During the study period the Austrian Alpine Police recorded 38 lightning accidents nationwide with a total of 86 persons. Twelve accidents involved 23 persons who were excluded from the present study, because they did not meet the inclusion criteria: in four cases lightning caused fire without people being involved, three times an emergency call was made in a thunderstorm, four times the word “lightning” was mentioned in the accident report without persons being involved, and once a member of the mountain rescue service was injured while rescuing a lightning victim. One additional patient was identified in the electronic search of the Clinical Information System of Innsbruck Medical University Hospital. Thus, 64 patients hit by lightning were analysed.

Thirty-nine (60.9%) patients involved in a lightning strike were injured in the Austrian states of Tyrol, Salzburg and Vorarlberg. More than two thirds of all Austrian mountain accidents happen in these three provinces. The Innsbruck Medical University Hospital is the level-three hospital for this area. However, no patient in the Austrian Alpine Police database could be matched with the Clinical Information System of Innsbruck Medical University Hospital.

We assume these patients were not severely injured, except for the four persons who were found dead at the scene according to police records. A second path of analysis included an ICD-10- (T 75.0) based enquiry of the Clinical Information System at Innsbruck Medical University Hospital. This inquiry identified 10 additional patients, of whom only two were struck by lightning in the mountains. One of these patients was matched with the Austrian Alpine Police database, and it can be assumed that the second accident was not reported through the dispatch centre and therefore not recorded by the Austrian Alpine Police (Fig. 1).

Fig. 1
figure 1

Flow chart showing patient selection, data acquisition, enrolment and analysis for this study following the Consolidated Standards of Reporting Trials (CONSORT) guidelines


The 64 patients injured by lightning included 54 males (84.4%) and 10 females (15.6%). Age ranged from 12 to 66 years with a mean of 35 years (Fig. 2).

Fig. 2
figure 2

Demographic representation of patient age and sex (n = 64)

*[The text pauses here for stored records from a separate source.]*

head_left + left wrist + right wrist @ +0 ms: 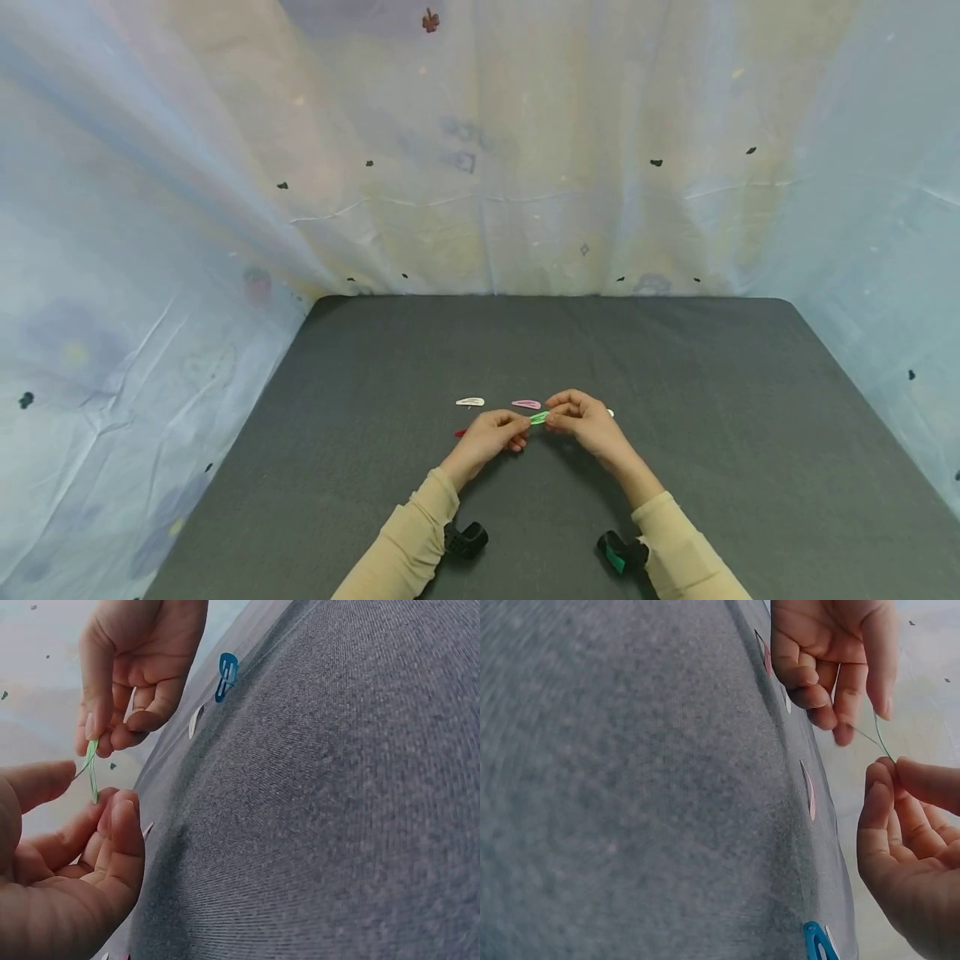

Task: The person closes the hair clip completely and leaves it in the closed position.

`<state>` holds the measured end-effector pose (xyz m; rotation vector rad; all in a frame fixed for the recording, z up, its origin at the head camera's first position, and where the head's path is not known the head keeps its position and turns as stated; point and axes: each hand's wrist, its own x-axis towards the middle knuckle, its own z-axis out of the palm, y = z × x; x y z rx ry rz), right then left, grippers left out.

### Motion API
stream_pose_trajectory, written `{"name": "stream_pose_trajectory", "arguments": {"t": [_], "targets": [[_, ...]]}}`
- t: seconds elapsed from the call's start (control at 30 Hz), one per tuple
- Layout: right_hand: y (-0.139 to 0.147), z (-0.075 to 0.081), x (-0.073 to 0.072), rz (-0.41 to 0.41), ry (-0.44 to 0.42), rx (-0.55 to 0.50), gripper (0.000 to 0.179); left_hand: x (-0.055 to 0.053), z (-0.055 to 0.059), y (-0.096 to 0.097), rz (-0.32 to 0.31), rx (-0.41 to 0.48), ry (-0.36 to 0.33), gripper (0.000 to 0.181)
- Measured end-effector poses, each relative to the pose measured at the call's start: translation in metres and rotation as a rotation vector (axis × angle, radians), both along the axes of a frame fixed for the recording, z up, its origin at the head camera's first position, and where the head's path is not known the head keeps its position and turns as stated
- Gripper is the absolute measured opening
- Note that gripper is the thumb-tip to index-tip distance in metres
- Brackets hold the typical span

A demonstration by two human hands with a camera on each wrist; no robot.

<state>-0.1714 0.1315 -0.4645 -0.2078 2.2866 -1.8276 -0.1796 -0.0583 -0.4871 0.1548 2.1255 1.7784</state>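
A green snap hair clip (539,417) is held up between the two hands over the table. My right hand (591,425) pinches one end of it between thumb and fingers, as the right wrist view shows. At the other end, my left hand (489,439) has its thumb and a fingertip on the clip's two parts, which stand apart in a narrow V. In the left wrist view the green clip (92,769) spans the gap between the hands. A red hair clip (460,433) lies partly hidden behind the left hand.
On the dark grey table (360,358) lie a white hair clip (470,402) and a pink one (527,404). Another white clip (611,412) peeks out beside the right hand. A blue clip (226,676) shows in the wrist views. Patterned curtains (540,233) surround the table.
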Motion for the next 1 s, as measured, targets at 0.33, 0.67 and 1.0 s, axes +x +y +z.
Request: {"name": "stream_pose_trajectory", "arguments": {"t": [0.33, 0.67, 1.0], "targets": [[-0.0003, -0.0028, 0.0007, 0.031, -0.060, -0.099, 0.029, 0.0016, 0.0016, 0.0002, 0.024, 0.081, 0.021, 0.024], [-0.0031, 0.0000, 0.0029, 0.104, -0.208, -0.205, 0.019, 0.0016, 0.0012, 0.0014, 0.084, 0.187, 0.004, 0.030], [-0.0027, 0.0005, 0.0016, 0.109, -0.221, -0.308, 0.016, 0.0003, 0.0010, 0.0043, 0.116, 0.330, -0.073, 0.017]]}}
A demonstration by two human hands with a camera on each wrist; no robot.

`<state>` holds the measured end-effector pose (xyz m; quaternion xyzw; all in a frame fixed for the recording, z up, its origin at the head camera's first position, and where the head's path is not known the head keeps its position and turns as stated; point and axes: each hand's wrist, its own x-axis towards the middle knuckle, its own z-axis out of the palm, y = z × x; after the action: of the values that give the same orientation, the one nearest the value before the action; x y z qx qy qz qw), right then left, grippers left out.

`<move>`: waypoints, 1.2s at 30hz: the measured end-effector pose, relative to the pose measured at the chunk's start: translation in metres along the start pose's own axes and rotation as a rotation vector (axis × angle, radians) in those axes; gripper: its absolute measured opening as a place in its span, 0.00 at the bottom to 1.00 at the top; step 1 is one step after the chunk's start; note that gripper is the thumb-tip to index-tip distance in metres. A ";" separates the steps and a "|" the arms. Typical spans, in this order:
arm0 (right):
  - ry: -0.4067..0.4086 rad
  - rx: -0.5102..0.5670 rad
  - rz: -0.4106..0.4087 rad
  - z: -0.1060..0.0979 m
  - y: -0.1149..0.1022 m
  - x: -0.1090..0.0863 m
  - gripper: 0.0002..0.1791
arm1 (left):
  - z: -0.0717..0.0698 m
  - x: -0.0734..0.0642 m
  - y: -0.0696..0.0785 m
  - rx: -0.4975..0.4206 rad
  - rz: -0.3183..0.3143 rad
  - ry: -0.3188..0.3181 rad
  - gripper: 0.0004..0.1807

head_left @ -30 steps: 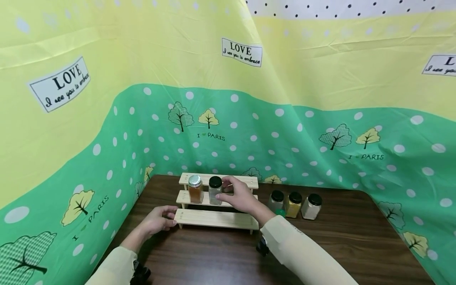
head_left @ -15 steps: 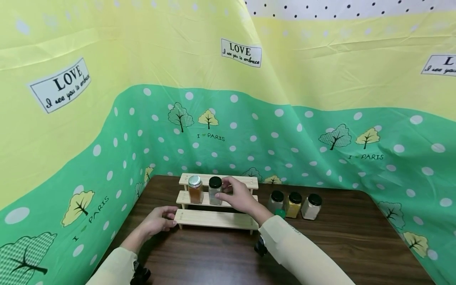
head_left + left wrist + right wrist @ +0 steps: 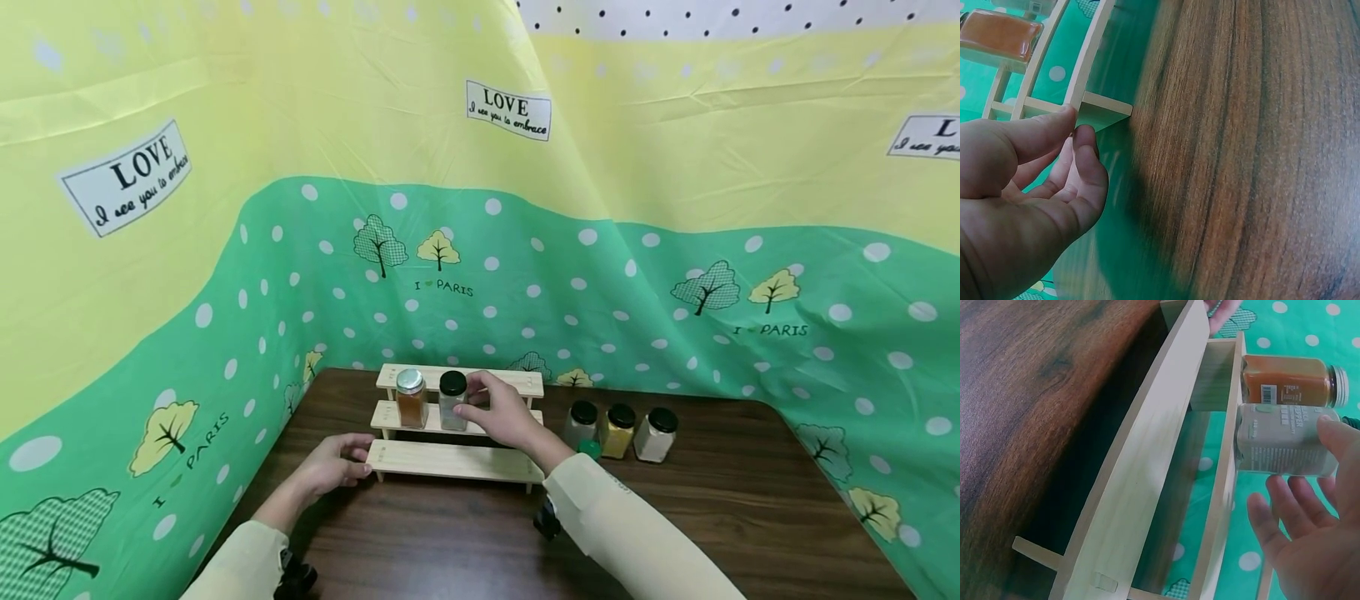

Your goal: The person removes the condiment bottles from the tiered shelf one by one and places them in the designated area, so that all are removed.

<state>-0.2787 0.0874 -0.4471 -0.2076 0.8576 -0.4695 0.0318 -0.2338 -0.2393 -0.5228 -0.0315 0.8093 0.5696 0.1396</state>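
A three-step wooden rack [image 3: 453, 461] stands on the table. Its middle step holds an orange-brown spice jar [image 3: 412, 408] with a silver lid, and close to its right a grey-white spice jar [image 3: 452, 407] with a black lid. My right hand [image 3: 504, 412] holds this black-lidded jar from the right. In the right wrist view the thumb lies on the labelled jar [image 3: 1285, 440] near its lid, with the fingers along its side. My left hand [image 3: 330, 463] pinches the left end of the lowest step; in the left wrist view, thumb and fingertips [image 3: 1085, 134] meet at the board's corner.
Right of the rack, three black-lidded jars stand on the dark wood table [image 3: 435, 542]: a greyish jar [image 3: 579, 429], a yellow jar [image 3: 618, 433] and a whitish jar [image 3: 656, 437]. A small green round thing [image 3: 590, 448] is by the first. A printed curtain [image 3: 600, 275] encloses the table's back and left.
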 end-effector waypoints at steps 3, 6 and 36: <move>-0.003 0.011 0.003 0.000 -0.001 0.000 0.22 | 0.000 0.001 0.000 0.001 -0.001 -0.001 0.32; -0.009 0.007 -0.008 -0.001 -0.001 0.000 0.22 | 0.000 0.001 -0.001 0.001 0.002 0.001 0.32; 0.067 0.042 0.012 -0.034 -0.008 -0.023 0.27 | 0.000 0.001 -0.003 0.021 0.014 -0.003 0.32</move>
<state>-0.2630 0.1189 -0.4248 -0.1858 0.8493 -0.4941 0.0100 -0.2345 -0.2402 -0.5264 -0.0235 0.8154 0.5619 0.1369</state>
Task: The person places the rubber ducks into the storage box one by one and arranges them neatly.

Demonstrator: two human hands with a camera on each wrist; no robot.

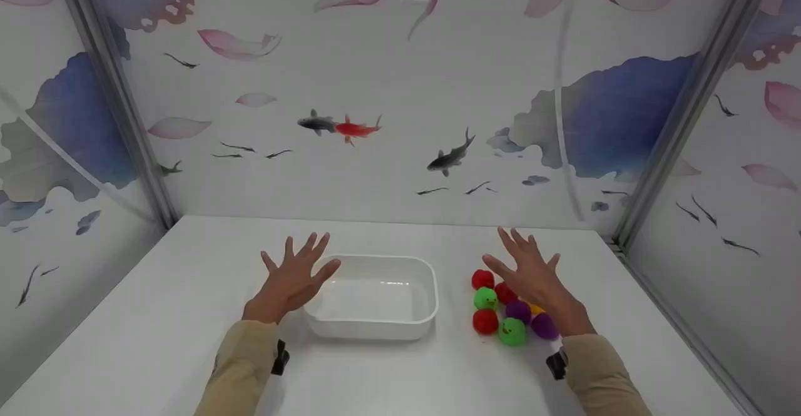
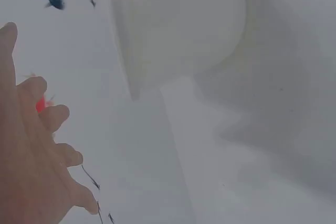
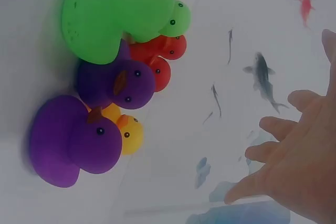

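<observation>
My left hand [image 1: 293,281] is spread with straight fingers above the left end of a white plastic basin [image 1: 375,330]; it holds nothing. In the left wrist view the side of the basin [image 2: 184,24] shows near the top. My right hand [image 1: 532,278] is also spread and hovers over a group of small rubber ducks, holding none. Among them are a green duck [image 3: 100,17], a purple duck [image 3: 63,140], a yellow duck [image 3: 131,134] and a red duck [image 1: 485,321]. In the head view the hand and wrist partly cover the yellow and purple ones.
A white table [image 1: 156,341] carries everything. Printed panels with fish and petals [image 1: 375,59] stand behind it and at both sides, joined by grey metal posts [image 1: 119,103]. Dark wrist cameras [image 1: 280,358] sit at both tan sleeves [image 1: 238,366].
</observation>
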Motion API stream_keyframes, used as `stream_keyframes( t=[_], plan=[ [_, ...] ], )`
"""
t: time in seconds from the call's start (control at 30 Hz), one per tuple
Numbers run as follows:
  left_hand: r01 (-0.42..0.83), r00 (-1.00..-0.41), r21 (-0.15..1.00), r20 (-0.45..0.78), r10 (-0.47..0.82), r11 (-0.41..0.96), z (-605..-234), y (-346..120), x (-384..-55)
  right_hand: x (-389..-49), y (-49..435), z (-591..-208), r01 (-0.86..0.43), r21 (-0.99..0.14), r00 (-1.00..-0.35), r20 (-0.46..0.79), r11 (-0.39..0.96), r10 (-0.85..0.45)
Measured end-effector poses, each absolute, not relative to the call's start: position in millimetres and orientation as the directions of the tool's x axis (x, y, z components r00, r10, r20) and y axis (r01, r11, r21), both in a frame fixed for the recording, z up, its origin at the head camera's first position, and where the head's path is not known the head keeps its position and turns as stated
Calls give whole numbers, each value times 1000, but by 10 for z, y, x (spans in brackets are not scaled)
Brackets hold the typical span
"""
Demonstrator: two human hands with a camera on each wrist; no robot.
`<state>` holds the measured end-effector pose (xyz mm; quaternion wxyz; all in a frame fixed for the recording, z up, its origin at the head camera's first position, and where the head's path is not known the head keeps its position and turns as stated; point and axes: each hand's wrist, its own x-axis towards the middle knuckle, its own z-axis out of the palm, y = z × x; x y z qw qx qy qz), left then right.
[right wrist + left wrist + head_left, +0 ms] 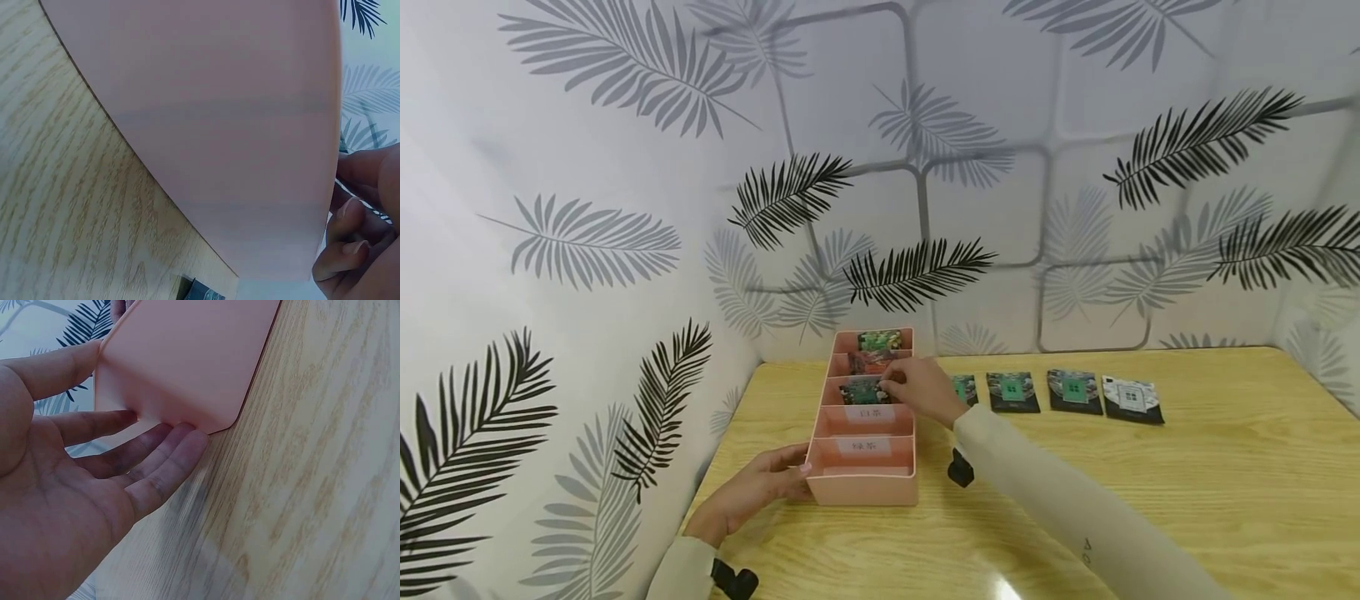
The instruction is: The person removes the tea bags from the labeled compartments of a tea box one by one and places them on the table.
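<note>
Long cream sleeves on this one: left sleeve [681, 571] at lower left, right sleeve [1060, 492] running off lower right with two tiny dark marks [1086, 552] on it. Chunky black gadgets [960, 469] at both wrists, bare left hand [760, 483] and right hand [925, 387].

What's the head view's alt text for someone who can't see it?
The right hand pinches a dark green packet in the middle section of a five-section pink box; the left hand holds its near-left corner. Two packets sit in its farther sections; four lie on the wooden table to its right.
</note>
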<state>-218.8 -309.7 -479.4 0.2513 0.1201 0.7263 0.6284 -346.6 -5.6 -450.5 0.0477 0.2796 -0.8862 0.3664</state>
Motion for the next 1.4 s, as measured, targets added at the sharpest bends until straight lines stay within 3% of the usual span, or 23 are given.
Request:
stream_keyframes(
  t=[0.7,1.4],
  plan=[
    [-131,-841,975,-205,500,179,-4775,-3064,-2176,-3404,160,-4289,-608,-645,-794,494,463,-355],
    [-143,-844,975,-211,493,173,-4803,-3072,-2166,-3237,497,-4094,-590,-684,-807,504,429,-308]
  ],
)
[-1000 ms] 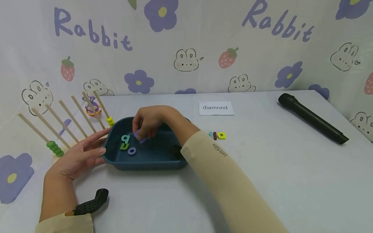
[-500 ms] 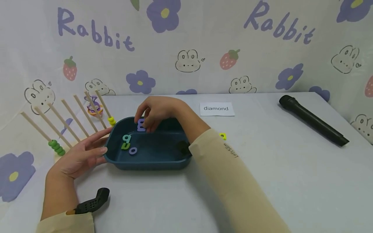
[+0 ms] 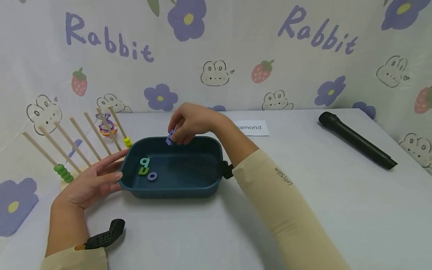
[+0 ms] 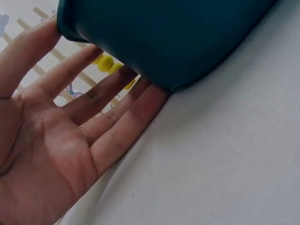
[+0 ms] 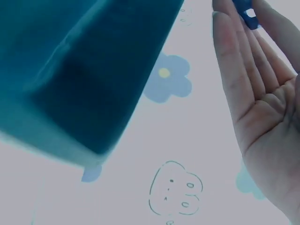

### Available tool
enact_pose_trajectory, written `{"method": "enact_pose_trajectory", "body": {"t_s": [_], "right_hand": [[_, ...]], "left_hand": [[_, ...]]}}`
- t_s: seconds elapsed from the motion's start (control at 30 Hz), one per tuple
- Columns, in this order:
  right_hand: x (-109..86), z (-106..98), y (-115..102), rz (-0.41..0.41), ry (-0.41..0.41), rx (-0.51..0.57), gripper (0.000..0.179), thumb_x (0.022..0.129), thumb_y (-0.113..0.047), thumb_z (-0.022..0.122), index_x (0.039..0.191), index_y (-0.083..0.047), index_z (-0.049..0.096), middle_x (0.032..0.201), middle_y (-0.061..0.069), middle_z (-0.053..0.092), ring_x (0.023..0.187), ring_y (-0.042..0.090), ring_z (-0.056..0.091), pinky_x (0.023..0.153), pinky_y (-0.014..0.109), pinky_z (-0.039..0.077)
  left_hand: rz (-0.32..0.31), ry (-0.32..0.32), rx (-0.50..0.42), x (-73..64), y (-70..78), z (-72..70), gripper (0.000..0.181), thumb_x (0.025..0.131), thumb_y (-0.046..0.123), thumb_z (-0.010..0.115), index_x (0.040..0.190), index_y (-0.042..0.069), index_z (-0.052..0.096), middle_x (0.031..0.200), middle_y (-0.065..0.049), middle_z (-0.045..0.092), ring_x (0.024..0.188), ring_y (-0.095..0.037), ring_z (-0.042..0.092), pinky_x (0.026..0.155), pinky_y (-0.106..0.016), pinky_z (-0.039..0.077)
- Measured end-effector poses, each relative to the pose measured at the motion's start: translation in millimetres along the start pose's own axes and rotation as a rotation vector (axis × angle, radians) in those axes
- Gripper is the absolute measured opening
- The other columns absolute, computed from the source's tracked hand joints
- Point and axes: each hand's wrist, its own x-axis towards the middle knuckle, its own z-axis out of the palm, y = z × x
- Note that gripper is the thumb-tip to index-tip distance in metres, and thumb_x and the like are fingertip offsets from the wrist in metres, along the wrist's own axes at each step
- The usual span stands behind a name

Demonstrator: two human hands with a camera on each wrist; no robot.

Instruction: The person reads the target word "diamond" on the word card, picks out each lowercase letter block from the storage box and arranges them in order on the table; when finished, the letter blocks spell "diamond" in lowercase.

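Note:
A dark teal tray point(image 3: 182, 190) stands in front of the person. Their left hand point(image 3: 89, 183) touches its left end, thumb at the rim and extended fingers against the outer wall, as the left wrist view point(image 4: 61, 136) also shows. Over the tray's back rim, the right hand point(image 3: 195, 122) pinches a small purple toy letter point(image 3: 170, 138) between thumb and fingers; fingers partly cover it. In the right wrist view the letter point(image 5: 247, 13) shows only in part. Inside the tray at the left lie a turquoise letter point(image 3: 145, 162), a green letter point(image 3: 143, 171) and a purple ring-shaped letter point(image 3: 152, 176).
A bead rack with slanting wooden rods point(image 3: 79, 137) stands left of the tray, a small purple-and-orange toy point(image 3: 108, 127) behind it. A printed white card point(image 3: 254, 128) lies beyond the right forearm. A black microphone-shaped object point(image 3: 357, 140) lies at the far right.
The right hand has lifted the purple letter from the tray floor and carried it up and right to the back rim. The right forearm now hides the letters on the table. The left hand stays put.

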Motion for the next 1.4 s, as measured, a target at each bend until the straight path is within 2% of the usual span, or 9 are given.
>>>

One lightning accident occurred in March (1.6%), all others occurred in June (n = 16, 25.0%), July (n = 26, 40.6%) and August (n = 21, 32.8%), Fig. 3. Lightning accidents occurred on all days of the week with the majority on weekends, i.e. Saturday 16 (25.0%) and Sunday 14 (21.9%), Fig. 4. The vast majority of lightning accidents (95.3%) occurred between 12:00 and 22:00 h, Fig. 5.

Fig. 3
figure 3

The months in which lightning strikes occurred (n = 64)

Fig. 4
figure 4

The day of the week on which lightning strikes occurred (n = 64)

Fig. 5
figure 5

The time of day at which lightning strikes occurred (n = 64)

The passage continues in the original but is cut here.